__ACTIVITY__
Take the entries below and print only the lines from the one with "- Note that" through the one with "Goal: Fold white", exactly as they stand, both ends included.

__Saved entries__
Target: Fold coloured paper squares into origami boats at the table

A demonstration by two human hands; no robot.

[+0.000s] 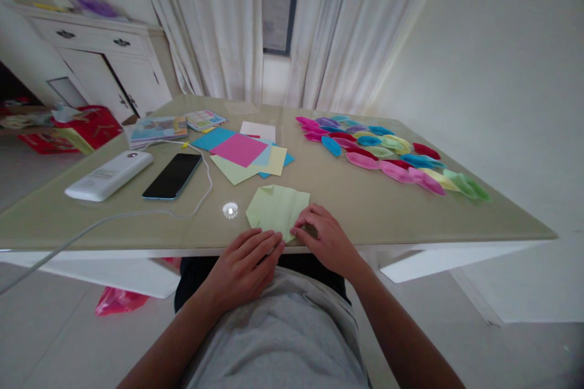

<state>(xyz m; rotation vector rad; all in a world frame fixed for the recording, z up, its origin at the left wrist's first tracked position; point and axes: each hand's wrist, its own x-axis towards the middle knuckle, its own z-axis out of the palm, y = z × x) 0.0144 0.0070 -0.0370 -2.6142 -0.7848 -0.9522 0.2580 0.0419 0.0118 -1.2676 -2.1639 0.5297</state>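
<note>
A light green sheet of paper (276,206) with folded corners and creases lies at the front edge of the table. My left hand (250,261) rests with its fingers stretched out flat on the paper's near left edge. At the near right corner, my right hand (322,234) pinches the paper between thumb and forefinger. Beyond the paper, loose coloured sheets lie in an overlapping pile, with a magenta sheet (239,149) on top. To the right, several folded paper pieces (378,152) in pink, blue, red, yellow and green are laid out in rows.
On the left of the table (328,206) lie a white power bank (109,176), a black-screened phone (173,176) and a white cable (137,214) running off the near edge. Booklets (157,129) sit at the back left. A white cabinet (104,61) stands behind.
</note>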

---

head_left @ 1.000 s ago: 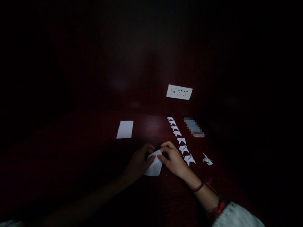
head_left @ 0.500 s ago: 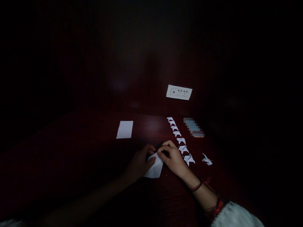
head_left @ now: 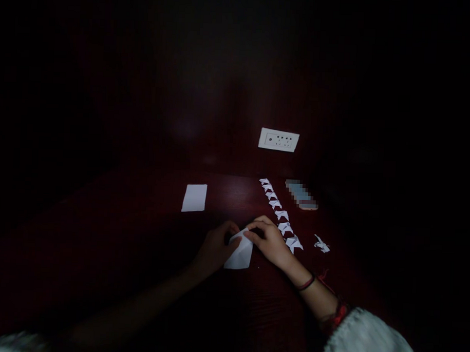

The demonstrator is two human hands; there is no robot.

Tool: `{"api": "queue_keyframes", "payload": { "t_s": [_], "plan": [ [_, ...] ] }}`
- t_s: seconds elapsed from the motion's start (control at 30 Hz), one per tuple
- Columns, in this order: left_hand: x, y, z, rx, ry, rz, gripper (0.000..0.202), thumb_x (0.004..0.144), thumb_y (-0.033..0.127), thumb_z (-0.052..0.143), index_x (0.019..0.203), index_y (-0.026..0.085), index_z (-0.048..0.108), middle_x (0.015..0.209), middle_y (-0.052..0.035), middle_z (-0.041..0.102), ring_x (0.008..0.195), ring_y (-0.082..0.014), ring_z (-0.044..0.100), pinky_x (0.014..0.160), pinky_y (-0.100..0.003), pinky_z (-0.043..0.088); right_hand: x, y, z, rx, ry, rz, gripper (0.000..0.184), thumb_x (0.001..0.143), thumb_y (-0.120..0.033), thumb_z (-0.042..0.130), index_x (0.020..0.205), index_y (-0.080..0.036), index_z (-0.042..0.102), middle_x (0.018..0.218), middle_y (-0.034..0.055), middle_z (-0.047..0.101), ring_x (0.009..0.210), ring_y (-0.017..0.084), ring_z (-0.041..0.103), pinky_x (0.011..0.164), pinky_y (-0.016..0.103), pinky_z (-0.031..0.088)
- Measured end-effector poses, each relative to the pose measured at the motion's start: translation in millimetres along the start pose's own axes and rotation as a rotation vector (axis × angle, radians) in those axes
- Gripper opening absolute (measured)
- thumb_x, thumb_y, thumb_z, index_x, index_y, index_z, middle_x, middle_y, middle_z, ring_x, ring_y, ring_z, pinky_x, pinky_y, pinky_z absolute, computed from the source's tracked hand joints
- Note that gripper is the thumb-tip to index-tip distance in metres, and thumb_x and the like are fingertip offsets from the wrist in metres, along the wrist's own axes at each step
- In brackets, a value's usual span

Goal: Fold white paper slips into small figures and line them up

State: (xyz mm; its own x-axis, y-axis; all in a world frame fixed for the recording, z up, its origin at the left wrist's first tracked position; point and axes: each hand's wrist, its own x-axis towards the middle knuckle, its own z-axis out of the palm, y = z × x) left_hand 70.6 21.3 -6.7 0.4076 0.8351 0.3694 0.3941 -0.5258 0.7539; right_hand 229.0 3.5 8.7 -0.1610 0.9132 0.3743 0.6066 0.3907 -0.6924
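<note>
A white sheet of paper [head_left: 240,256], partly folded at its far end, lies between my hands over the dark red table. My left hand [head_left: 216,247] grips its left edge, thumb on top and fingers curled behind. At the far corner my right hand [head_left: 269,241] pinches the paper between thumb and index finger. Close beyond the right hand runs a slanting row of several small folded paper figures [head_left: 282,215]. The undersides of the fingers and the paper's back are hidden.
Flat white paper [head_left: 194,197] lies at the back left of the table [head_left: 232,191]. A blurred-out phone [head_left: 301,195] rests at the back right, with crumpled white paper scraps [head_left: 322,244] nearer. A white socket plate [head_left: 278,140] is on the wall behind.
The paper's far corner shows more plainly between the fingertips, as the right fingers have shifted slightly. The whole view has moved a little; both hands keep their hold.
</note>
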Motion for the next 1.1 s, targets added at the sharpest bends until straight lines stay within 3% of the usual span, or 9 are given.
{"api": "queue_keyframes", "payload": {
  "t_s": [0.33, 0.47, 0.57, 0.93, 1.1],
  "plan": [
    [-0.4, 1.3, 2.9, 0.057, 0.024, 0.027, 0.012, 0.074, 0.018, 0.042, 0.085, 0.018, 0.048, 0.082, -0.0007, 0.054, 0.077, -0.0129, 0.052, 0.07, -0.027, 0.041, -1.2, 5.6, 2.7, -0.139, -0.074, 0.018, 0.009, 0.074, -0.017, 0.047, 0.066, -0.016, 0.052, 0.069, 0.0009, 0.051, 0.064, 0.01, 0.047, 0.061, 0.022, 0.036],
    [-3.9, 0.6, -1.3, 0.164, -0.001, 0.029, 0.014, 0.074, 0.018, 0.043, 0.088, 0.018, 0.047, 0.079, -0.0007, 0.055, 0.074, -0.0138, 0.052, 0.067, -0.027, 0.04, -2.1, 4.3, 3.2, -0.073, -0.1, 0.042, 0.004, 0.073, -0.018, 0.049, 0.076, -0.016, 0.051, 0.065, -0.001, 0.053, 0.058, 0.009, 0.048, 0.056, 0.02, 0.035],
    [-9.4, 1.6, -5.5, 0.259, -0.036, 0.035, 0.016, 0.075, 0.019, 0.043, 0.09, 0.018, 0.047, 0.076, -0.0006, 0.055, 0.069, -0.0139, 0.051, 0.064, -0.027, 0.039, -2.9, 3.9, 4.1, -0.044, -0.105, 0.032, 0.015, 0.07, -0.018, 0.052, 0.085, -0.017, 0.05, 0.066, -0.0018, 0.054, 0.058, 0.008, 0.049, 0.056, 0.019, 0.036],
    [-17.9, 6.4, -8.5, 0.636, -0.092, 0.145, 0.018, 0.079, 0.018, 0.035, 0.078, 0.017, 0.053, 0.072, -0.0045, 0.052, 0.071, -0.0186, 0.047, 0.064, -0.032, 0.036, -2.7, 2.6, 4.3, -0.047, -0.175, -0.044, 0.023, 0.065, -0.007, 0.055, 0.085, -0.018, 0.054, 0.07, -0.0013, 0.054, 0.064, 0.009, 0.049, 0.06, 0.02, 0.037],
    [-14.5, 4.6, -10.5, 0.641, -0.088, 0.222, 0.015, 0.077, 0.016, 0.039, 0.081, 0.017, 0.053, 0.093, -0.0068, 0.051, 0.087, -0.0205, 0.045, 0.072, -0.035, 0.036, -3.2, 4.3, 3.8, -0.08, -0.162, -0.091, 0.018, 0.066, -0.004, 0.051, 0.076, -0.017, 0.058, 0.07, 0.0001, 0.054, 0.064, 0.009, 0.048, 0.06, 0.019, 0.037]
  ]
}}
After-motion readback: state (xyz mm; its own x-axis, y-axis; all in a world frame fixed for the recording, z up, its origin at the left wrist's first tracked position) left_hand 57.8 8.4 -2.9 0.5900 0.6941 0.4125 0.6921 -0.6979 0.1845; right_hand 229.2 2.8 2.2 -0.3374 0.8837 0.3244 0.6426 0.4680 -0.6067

__TASK ANSWER__
- Note that gripper is the thumb-tip to index-tip distance in metres, and thumb_x and the like are fingertip offsets from the wrist in metres, along the wrist's own axes at each step
- In brackets, a value's usual span

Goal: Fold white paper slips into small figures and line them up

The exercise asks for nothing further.